* **What you should do**
Which lines mention "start"? Show each one from the listing.

BEGIN

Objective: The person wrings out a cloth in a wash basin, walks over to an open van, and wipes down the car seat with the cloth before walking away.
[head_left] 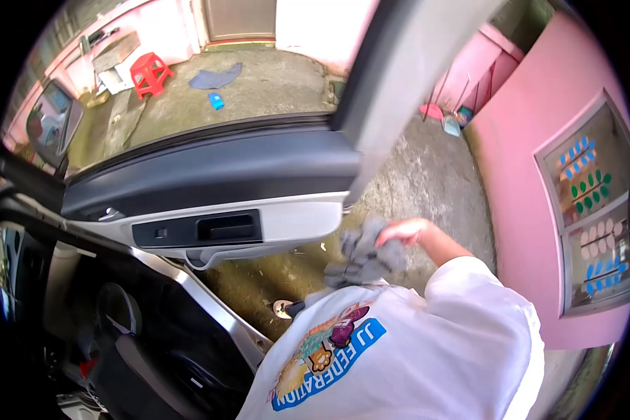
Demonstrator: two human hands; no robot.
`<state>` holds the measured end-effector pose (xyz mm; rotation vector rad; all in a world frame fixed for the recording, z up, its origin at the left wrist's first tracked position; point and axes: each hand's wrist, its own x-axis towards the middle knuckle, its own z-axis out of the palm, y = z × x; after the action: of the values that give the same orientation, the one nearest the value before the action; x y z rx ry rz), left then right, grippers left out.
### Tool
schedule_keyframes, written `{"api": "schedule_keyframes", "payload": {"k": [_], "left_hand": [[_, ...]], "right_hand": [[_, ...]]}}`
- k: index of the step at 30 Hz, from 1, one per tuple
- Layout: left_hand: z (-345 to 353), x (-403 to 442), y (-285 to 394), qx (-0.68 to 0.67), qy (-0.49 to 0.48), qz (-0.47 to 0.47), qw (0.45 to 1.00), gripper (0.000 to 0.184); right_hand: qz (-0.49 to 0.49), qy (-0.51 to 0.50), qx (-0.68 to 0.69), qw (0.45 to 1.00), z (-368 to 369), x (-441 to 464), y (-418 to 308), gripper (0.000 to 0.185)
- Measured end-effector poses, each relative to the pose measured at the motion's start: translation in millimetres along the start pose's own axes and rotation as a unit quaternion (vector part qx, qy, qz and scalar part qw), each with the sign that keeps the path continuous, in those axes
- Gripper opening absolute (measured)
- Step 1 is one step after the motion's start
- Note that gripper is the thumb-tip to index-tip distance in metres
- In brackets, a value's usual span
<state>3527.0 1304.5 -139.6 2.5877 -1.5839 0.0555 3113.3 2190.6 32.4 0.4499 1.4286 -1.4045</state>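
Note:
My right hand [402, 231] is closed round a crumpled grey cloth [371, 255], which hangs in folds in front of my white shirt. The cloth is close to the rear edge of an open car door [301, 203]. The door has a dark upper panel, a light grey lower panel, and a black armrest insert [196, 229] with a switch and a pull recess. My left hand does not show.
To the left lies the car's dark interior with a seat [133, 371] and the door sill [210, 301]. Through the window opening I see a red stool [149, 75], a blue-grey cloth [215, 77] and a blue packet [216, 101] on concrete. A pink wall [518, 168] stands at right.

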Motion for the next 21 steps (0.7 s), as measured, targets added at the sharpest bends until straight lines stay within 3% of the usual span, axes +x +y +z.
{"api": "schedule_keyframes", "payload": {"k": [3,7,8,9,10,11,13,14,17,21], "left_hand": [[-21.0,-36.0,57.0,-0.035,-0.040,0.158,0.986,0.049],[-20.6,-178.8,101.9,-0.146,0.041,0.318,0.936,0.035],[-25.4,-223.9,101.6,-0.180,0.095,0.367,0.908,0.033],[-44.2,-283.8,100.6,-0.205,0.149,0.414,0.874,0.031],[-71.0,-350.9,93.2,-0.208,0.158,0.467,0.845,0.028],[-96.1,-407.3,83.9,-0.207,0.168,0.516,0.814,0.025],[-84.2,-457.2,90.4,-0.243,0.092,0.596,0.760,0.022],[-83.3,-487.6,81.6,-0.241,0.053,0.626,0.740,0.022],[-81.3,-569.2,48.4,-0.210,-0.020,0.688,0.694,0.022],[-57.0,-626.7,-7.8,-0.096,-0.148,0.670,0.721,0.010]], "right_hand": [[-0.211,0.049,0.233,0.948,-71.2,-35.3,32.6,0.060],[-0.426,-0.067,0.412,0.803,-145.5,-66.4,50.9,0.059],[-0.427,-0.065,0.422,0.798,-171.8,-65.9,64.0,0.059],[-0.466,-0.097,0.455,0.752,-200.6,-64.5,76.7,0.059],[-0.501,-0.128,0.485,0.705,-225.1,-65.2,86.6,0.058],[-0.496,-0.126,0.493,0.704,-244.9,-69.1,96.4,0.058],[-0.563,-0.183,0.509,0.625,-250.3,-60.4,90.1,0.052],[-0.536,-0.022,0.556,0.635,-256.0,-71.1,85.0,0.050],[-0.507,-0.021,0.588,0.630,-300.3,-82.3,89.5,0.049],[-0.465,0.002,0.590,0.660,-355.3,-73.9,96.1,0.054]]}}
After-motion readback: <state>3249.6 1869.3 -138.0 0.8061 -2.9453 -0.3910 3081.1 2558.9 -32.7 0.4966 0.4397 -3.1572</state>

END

* **Response area**
- Measured end-effector poses, each relative to the pose measured at the motion's start: translation in millimetres along the start pose's own axes and rotation as a unit quaternion (vector part qx, qy, qz and scalar part qw), each with the sign that keeps the path continuous, in those axes
- Step 1 is one step after the motion's start

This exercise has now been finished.